Drop the images; return everything else in the listing below exactly.

╔══

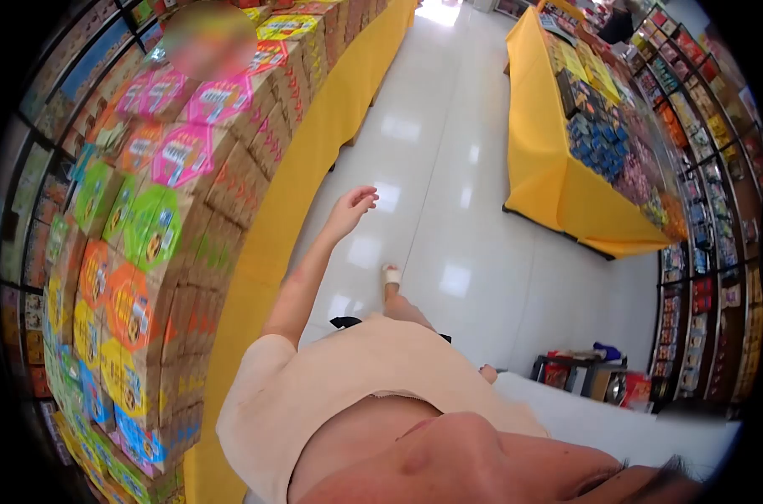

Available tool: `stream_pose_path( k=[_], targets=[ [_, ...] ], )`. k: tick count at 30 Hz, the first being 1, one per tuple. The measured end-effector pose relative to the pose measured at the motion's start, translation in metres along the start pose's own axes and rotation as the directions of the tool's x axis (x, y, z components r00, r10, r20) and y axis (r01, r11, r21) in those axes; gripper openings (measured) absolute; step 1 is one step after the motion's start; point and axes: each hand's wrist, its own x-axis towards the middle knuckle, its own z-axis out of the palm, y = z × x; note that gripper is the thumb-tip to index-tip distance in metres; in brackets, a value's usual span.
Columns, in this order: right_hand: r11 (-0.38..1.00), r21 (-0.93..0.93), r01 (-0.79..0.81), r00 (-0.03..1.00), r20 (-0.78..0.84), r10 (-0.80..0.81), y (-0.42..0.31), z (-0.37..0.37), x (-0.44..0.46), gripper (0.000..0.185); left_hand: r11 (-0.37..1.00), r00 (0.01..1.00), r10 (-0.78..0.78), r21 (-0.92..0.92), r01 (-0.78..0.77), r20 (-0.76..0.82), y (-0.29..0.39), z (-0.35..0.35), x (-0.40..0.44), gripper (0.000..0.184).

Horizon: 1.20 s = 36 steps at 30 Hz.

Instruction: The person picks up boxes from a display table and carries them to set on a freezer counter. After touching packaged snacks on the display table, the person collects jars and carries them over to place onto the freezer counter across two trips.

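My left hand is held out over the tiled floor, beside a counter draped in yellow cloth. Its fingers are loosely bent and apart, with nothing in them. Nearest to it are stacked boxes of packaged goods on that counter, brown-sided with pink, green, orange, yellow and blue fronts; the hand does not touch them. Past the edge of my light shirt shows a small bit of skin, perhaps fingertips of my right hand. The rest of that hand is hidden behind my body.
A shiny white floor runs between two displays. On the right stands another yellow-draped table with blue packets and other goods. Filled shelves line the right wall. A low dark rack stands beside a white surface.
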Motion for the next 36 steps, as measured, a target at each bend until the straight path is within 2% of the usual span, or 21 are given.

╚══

- **Solution**
Available tool: `stream_pose_path( k=[_], targets=[ [_, ...] ], )`. k: tick count at 30 Hz, the first being 1, one per tuple. The measured end-effector pose relative to the pose measured at the motion's start, translation in metres along the start pose's own axes and rotation as the directions of the tool's x axis (x, y, z components r00, r10, r20) and y axis (r01, r11, r21) in those axes; gripper openings (measured) absolute; step 1 is one step after the motion's start; point and axes: each hand's wrist, its own x-axis towards the middle knuckle, its own z-axis out of the palm, y = z × x; note that gripper is the thumb-tip to index-tip distance in metres; in brackets, a value's usual span.
Columns, in this order: right_hand: r11 (-0.38..1.00), r21 (-0.93..0.93), r01 (-0.79..0.81), r00 (-0.03..1.00), r20 (-0.78..0.84), r10 (-0.80..0.81), y (-0.42..0.31), z (-0.37..0.37), x (-0.44..0.46), gripper (0.000..0.185); left_hand: r11 (-0.37..1.00), r00 (0.01..1.00), r10 (-0.78..0.78), r21 (-0.92..0.92), r01 (-0.78..0.77), r20 (-0.76..0.82), y (-0.29..0.39), z (-0.35..0.35), x (-0.40..0.44), gripper (0.000..0.184).

Horizon: 1.20 s = 36 steps at 30 Hz.

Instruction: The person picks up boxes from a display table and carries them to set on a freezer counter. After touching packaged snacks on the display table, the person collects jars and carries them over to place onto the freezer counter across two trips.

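My left hand is held out over the tiled floor, beside a counter draped in yellow cloth. Its fingers are loosely bent and apart, with nothing in them. Nearest to it are stacked boxes of packaged goods on that counter, brown-sided with pink, green, orange, yellow and blue fronts; the hand does not touch them. Past the edge of my light shirt shows a small bit of skin, perhaps fingertips of my right hand. The rest of that hand is hidden behind my body.
A shiny white floor runs between two displays. On the right stands another yellow-draped table with blue packets and other goods. Filled shelves line the right wall. A low dark rack stands beside a white surface.
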Motion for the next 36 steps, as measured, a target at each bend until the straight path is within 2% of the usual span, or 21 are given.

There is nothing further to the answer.